Goforth and her colleagues have examined a receptor in plants and bacteria that behaves differently than it does in mammals; in mammals, the receptor remains attached to the membrane at all times, but in plants and bacteria, the receptor seems to alternate between attachment to and roaming off of the membrane.
The receptor protein in question has three parts, two of which are fairly well mapped. The third part seems to change depending upon the organism. So Goforth and her colleagues decided to study what would happen if they made changes to the protein.
“We started by chopping off pieces,” she said. The pieces in question were amino acids, which form the building blocks of a protein. They wanted to see if changes in the unknown region of the receptor protein would affect its ability to move a specific protein from point A — the solution — to point B — the cell membrane.
To do this, they isolated chloroplast membranes from pea plants, then introduced the modified proteins, first taking off three amino acids, then six, then nine. They then examined the modified proteins’ ability to move light-harvesting proteins to the membrane.
“We found that we could chop off three amino acids or six amino acids with no problem. But after we chopped off the next six, the activity went down to almost nothing,” Goforth said.
Further studies looked at the location of the receptor protein. They found that the unmodified protein spent half of its time on the membrane and half in solution. However, the modified protein that lost its function couldn’t get to the membrane, and therefore it couldn’t do its job.
“We can trace this loss of activity to a single amino acid,” Goforth said. That amino acid, phenylalanine, is paired with another phenylalanine, and this pairing is also found in receptors from other plant and bacterial species.
Goforth teamed up with biological sciences professor Ralph Henry and chemistry and biochemistry professor Suresh Kumar to examine the structure of the protein when it interacts in the membrane and in solution. They found that this region of the receptor protein had different structures in the two different environments.

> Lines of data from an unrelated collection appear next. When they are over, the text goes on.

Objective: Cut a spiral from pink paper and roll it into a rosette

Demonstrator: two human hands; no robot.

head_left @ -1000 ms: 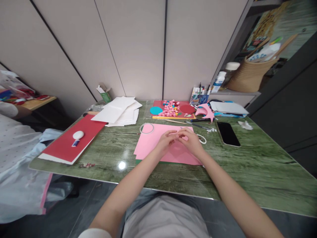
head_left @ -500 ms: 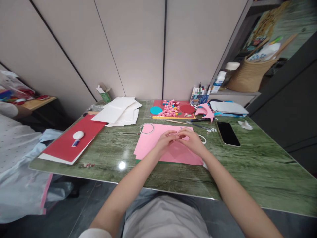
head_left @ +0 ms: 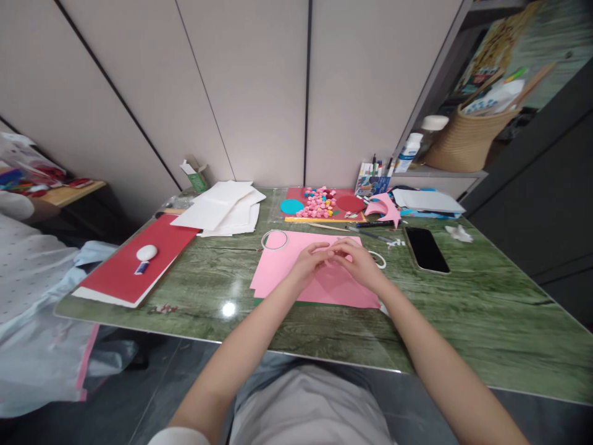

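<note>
My left hand (head_left: 311, 258) and my right hand (head_left: 354, 254) meet above a stack of pink paper sheets (head_left: 282, 278). Both are closed, fingertips pinched together and touching. Whatever small thing they may pinch is hidden by the fingers. A thin pale ring (head_left: 264, 240) lies over the paper's upper left corner. Just beyond my right hand a white loop (head_left: 382, 259) pokes out, the remainder of it covered by the hand. A strip of green sheet (head_left: 315, 303) shows under the pink stack's near edge.
Behind the paper lies a red sheet (head_left: 296, 194) bearing many small pink pieces (head_left: 319, 203). A phone (head_left: 426, 250) is at right, near pens (head_left: 375, 224) and a cut pink scrap (head_left: 386, 207). White sheets (head_left: 222, 204) and a red sheet (head_left: 125, 266) lie left. Another person's sleeve (head_left: 23, 259) is far left.
</note>
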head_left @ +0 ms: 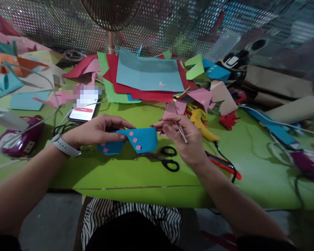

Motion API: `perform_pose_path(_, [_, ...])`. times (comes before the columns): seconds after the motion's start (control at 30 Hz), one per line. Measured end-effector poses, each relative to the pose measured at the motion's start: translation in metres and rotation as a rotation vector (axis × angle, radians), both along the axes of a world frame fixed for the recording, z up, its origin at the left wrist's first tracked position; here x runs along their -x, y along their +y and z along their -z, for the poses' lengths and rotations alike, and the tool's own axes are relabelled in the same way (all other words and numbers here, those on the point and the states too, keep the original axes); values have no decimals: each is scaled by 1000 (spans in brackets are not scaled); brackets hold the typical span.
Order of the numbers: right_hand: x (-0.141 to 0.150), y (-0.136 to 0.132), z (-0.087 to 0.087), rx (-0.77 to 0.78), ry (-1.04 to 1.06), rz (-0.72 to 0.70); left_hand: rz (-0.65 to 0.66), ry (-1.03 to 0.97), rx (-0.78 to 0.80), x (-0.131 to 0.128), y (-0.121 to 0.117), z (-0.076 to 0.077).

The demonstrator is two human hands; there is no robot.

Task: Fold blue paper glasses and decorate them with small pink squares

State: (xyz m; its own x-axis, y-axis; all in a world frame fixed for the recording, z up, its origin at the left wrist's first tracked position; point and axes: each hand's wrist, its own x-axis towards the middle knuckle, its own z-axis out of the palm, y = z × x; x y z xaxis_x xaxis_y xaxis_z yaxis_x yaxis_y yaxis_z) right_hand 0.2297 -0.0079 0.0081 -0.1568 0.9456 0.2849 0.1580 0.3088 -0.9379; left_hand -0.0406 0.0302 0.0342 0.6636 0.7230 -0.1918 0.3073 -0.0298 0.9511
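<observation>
My left hand (104, 129) is closed on a blue paper cutout (147, 136), thumb in front and fingers behind its top edge. Several small pink paper squares sit on the cutout's face. To the right, my right hand (189, 141) is closed around slim metal tweezers (181, 131) that slant through its fingers. Its fingertips are close to the cutout's right top corner; whether they touch it I cannot tell. Scissors with black handles (169, 151) lie on the green table (146, 176), their blades partly under the cutout.
Coloured paper sheets (149, 75) are stacked at the back. A lit phone (85, 103) lies left of them. On the right are a yellow glue gun (202, 125) with a black cord and a red cutter (225, 166). Paper scraps, cables and a purple power strip (21, 139) spread around.
</observation>
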Motion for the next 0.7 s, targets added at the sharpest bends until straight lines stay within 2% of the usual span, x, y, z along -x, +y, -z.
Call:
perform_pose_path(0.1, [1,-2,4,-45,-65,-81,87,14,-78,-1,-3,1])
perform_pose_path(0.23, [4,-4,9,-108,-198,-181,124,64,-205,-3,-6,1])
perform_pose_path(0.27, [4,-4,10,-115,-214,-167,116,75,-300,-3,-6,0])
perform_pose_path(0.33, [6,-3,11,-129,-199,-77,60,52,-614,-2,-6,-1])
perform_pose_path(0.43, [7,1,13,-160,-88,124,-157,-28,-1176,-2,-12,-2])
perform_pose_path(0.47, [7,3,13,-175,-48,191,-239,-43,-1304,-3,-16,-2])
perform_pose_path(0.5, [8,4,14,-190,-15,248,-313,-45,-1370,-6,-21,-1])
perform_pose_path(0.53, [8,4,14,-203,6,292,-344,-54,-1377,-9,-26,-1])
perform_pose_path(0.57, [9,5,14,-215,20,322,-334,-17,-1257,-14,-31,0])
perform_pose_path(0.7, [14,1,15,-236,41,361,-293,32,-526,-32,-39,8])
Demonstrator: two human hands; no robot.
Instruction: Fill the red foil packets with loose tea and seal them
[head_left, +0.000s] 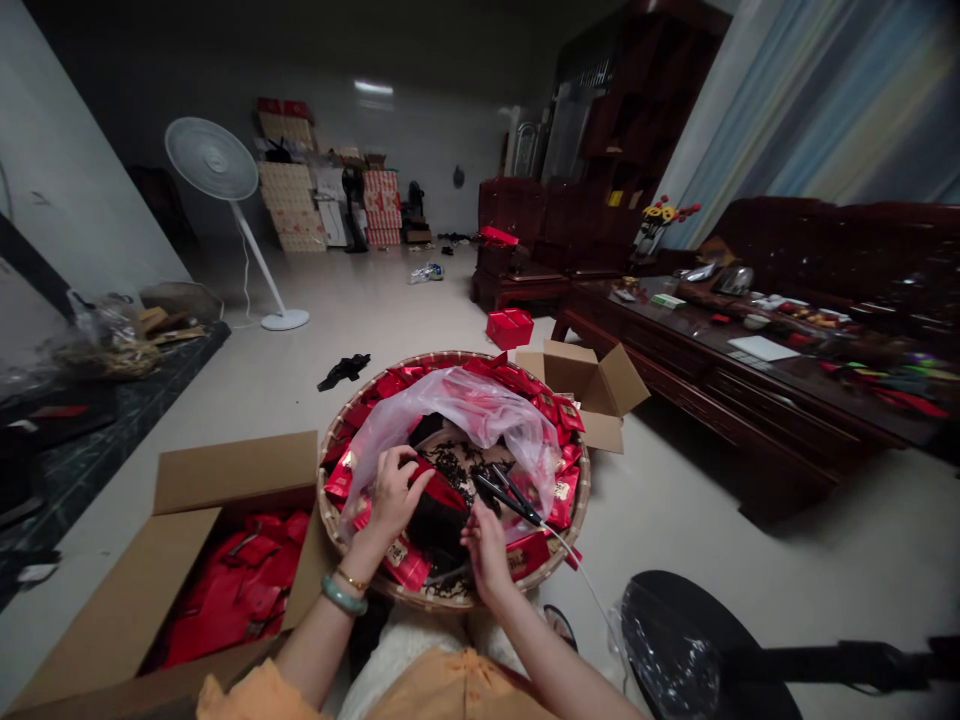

“When you change the phenylalanine, you don’t get the structural switch,” Goforth said. “This peptide is both necessary and sufficient for targeting proteins to the membrane.”
Fighting diseases like osteoporosis, creating better antibiotics, discovering new ways to combat cancer – University of Arkansas researchers in the Center for Protein Structure and Function continue their basic research in hopes of contributing to the body of biomedical knowledge in a fundamental way. The findings they make today may become the basis for the pharmaceuticals you’ll be putting in your medicine cabinet 10 years from now.